A painful transition

Last week I gave a fun talk at the great Western Australian Data Science Innovation Hub (WADSIH) conference. I spoke about the various mistakes I’ve made so far in my ‘journey towards data skills’. I’ll write that talk up here sometime; here I’d like to expand on one point I made.

Mistake: Assuming my skills will just transfer

This is one of the mistakes I mentioned in my talk: I always assumed that my coding skills will easily transfer to the world outside of academia. The truth is that these skills are comparatively basic: they may have opened the door for me, nothing more.

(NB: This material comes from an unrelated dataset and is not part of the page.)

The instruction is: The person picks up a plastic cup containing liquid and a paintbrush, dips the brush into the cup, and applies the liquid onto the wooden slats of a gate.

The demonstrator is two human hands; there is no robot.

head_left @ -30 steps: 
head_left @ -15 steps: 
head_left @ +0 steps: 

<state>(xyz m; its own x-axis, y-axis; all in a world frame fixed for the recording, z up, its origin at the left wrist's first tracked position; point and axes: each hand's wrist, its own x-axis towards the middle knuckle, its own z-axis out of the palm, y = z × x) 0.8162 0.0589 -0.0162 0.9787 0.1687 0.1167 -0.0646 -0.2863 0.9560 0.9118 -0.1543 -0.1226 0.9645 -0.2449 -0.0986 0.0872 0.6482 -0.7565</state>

One of the things senior academics tell computer science and bioinformatics students is that their skills translate easily into industry. I feel like that’s a comforting white lie. Yes, academia will teach you some coding skills. No, these coding skills are nowhere near to the ‘good’ jobs: academics are generally not exposed to huge legacy codebases, they’re generally not exposed to application architecture, data warehousing, or industry-level anything.

On good days, I feel like a junior programmer who can just code faster. On bad days, I feel like a junior programmer. And I’ve been in bioinformatics for about ten years now…

It’s not just the coding; it’s the tools, too.

Industry uses many ’expensive’ tools that have never made their way into academia with such illustrious names such as Tableau, Power BI, Apache Kafka, Azure, SageMaker, or Snowflake. They have not made it into academia because academic funding is precarious: every small research group has its own pot of funding. You can think of a n academic group as a start-up, not as part of a university. The university may be rich, but research groups rarely see that money. In fact research groups pay for the privilege of being part of the university: my last employer took a 60% cut of any consulting activities… All that support staff has to be paid, too.

What the precarious funding situation means is that academic research groups usually do not pay for enterprise-level solutions for anything. The data backup strategy is flat files on external hard-drives in desk lockers. The metadata is in Excel sheets on the Research Assistant’s laptop. The work horse is the local cluster and SLURM or PBS. The knowledge base is whatever is inside the postdoc’s head. The ML ecosystem is Jupyter notebooks on the same hard-drives in the desk lockers.

Within academia I’ve always seen Tableau, Kafka etc. as ’nice to have’ tools. What the WADSIH conference reiterated to me is that these tools are at the core of industry here: they’re not ’nice to have’ tools, they’re ‘must-have’ tools, appearing in every talk.

In 2023 these tools have become core within data-heavy industries. That means that job positions require at least a modicum of experience with these tools. Academia does not train its graduates, early career researchers, or mid-career researchers in these tools in any way. It follows from there that academia also does not pay for certifications for these tools. I can understand why some industry places treat fresh PhDs as year 0 graduates: there’s just too much to teach, any other graduate will have to learn the same stuff.

I just checked: on Seek for Perth I find zero jobs mentioning SLURM, the HPC workload manager most academics have experience with. I find zero jobs mentioning snakemake or nextflow, the two main workflow systems in academia. On the other hand, I find 207 jobs mentioning Azure, Microsoft’s cloud computing infrastructure, and eight jobs mentioning Kafka, Apache’s data feed management system. And Seek has all the academic jobs, too!

It looks similar around Australia: 2 jobs mention snakemake/nextflow (they’re the same posting), zero jobs mention SLURM, 3,498 jobs mention Azure, 182 jobs mention Kafka.

So there you have it: it’s just not the coding skills anymore. Those skills are the start.

Edit, 22.8.2023: Getting the certifications for these tools as an academic is not easy, either! The ‘AWS certified Solutions Architect Professional’ certification, for example, recommends two years of AWS Cloud experience. How are you going to get those two years in academia?